# Great boarding sunglasses (Oakley Oil Rig)



## Guest (Dec 12, 2008)

ill stick with airblaster airshades.

10 bucks is sick.


----------



## Guest (Dec 12, 2008)

Sick-Gnar said:


> ill stick with airblaster airshades.
> 
> 10 bucks is sick.


ha, i can definitely appreciate that. But these days, as a single guy with a good job i have plenty of money to spend and if i cant bring it with me when i die i figure ill use it to get me the things i want and like now


----------



## Guest (Dec 12, 2008)

word up. how much are those though>?? 200 range>?


----------



## Guest (Dec 12, 2008)

Sick-Gnar said:


> word up. how much are those though>?? 200 range>?


they are like 120-150.


----------



## Guest (Dec 12, 2008)

yeah id rather spend that money on something else than sunglasses but there pretty cool so if your looking to drop that on some sunglasses...STEEZY!


----------



## Guest (Dec 12, 2008)

they are nice, i had the t-pain ones but they werent very durbale, they fell once of my head onto the ground and they broke


----------



## Guest (Dec 13, 2008)

ive dropped mine a couple times...well with my head still in them as i bit it pretty hard trying to ride this damn log. mine still look as nice as they did when i got them last spring so i have no complaints.

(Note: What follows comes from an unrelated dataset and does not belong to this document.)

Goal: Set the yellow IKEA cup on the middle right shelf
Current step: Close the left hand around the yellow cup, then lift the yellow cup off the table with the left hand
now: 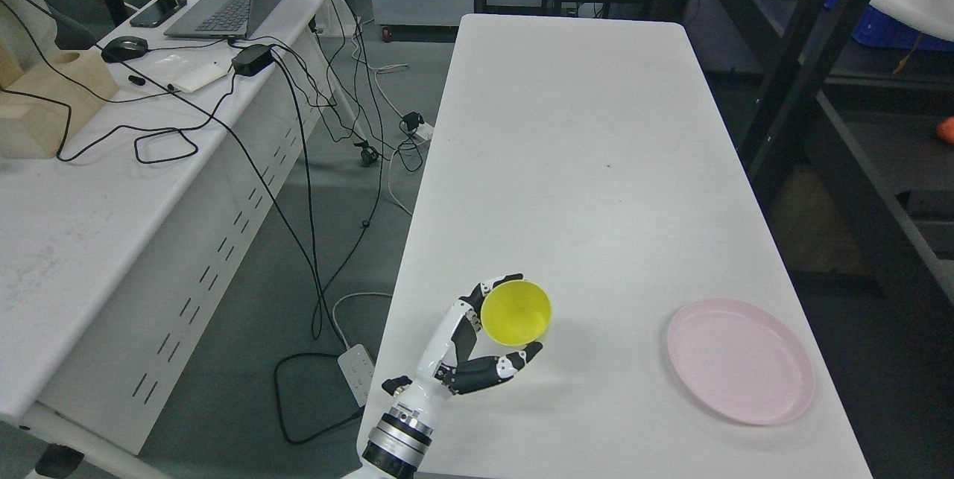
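The left hand [477,345] is coming in from the bottom of the picture, left of the middle, and it is holding the yellow cup [516,312]. Its fingers [498,286] are curling around the cup from behind, and the thumb [514,364] is sitting just under it. The cup is tipping so that its round mouth is facing up toward the camera (you can look right inside it). The hand and cup are staying over the near left part of the white worktop [581,151], close to its left edge. A pink plate [739,360] is lying near the worktop's right edge, well apart from the cup. Between the cup and the plate the worktop is bare, and the whole far half is giving lots of open room. To the right, past the worktop's edge, a dark shelf frame [812,84] is standing. On the left, across a gap of floor, a second worktop [97,203] is carrying a laptop [238,2] and black cables [298,136].
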You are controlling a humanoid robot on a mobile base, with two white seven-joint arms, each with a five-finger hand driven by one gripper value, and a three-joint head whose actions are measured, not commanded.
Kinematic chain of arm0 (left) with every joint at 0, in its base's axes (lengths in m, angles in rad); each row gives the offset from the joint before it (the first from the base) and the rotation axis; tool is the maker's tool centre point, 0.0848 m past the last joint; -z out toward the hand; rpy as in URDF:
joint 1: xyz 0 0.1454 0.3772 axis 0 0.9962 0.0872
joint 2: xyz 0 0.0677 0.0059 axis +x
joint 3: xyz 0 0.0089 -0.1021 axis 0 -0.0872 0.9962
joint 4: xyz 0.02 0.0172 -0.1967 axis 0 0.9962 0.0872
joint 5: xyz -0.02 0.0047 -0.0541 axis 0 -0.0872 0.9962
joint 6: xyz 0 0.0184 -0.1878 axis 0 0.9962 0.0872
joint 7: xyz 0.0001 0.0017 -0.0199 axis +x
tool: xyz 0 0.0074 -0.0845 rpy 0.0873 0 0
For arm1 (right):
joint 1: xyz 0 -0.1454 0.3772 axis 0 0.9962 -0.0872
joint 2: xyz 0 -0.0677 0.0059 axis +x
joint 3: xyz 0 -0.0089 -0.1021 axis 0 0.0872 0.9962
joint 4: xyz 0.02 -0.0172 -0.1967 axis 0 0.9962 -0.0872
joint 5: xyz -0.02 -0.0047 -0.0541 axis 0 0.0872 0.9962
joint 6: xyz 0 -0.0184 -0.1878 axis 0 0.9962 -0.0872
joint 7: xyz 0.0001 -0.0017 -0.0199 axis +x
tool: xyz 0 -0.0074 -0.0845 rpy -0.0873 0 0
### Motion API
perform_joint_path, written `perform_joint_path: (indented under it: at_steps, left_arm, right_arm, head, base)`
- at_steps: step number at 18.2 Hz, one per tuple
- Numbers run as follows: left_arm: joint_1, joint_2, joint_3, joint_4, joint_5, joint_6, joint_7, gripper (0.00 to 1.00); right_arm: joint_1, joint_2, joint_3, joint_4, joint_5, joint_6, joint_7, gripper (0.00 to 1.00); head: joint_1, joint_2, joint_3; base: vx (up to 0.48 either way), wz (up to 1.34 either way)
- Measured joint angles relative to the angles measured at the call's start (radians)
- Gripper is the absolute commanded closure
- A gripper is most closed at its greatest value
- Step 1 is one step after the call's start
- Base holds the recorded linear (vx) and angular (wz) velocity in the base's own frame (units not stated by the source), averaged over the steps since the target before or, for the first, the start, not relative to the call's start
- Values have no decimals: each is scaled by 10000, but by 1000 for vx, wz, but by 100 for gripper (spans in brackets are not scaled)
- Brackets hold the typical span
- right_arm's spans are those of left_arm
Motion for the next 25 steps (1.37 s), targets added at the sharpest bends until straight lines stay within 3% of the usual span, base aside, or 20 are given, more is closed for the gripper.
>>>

and they MSRP around 125, retail about 110, but if you look around you can get them for about 70 which is what i paid for them.


----------



## SnowDragon (Apr 23, 2012)

kellybutler said:


> They are nice .


Even after 6 years?


----------



## Adam718 (Jan 15, 2015)

Im gunna ask this here to avoid making a mew thread: can wearing sunglasses really replace goggles on nice days? The only reason i wear goggles is to block the wind from hitting my eyes and making me squint/tear up. Wont the wind just get through the sides of the sunglasses?


----------



## Mystery2many (Aug 14, 2013)

Depends on the shape of the glasses and the temperature. 40+ degrees doesn't sting like the colder air. Also depends on how fast you're gonna ride or if you're gonna be hanging in the park.


----------



## snowklinger (Aug 30, 2011)

Adam718 said:


> Im gunna ask this here to avoid making a mew thread: can wearing sunglasses really replace goggles on nice days? The only reason i wear goggles is to block the wind from hitting my eyes and making me squint/tear up. Wont the wind just get through the sides of the sunglasses?


thanks for reading the rules and not posting any mew threads as they are not allowed.


----------



## ridinbend (Aug 2, 2012)

Adam718 said:


> Im gunna ask this here to avoid making a mew thread: can wearing sunglasses really replace goggles on nice days? The only reason i wear goggles is to block the wind from hitting my eyes and making me squint/tear up. Wont the wind just get through the sides of the sunglasses?


Yup. It will. And then your eyes will water. And then you'll crash.


----------



## snowklinger (Aug 30, 2011)

If you wear enough hair gel you can get away with just sunglasses.


----------



## chomps1211 (Mar 30, 2011)

snowklinger said:


> If you wear enough hair gel you can get away with just sunglasses.


…spiky hair must allow for the creation of "wind eddy's" around the face, keeping it from blowing directly into your eyes?

:hairy:


----------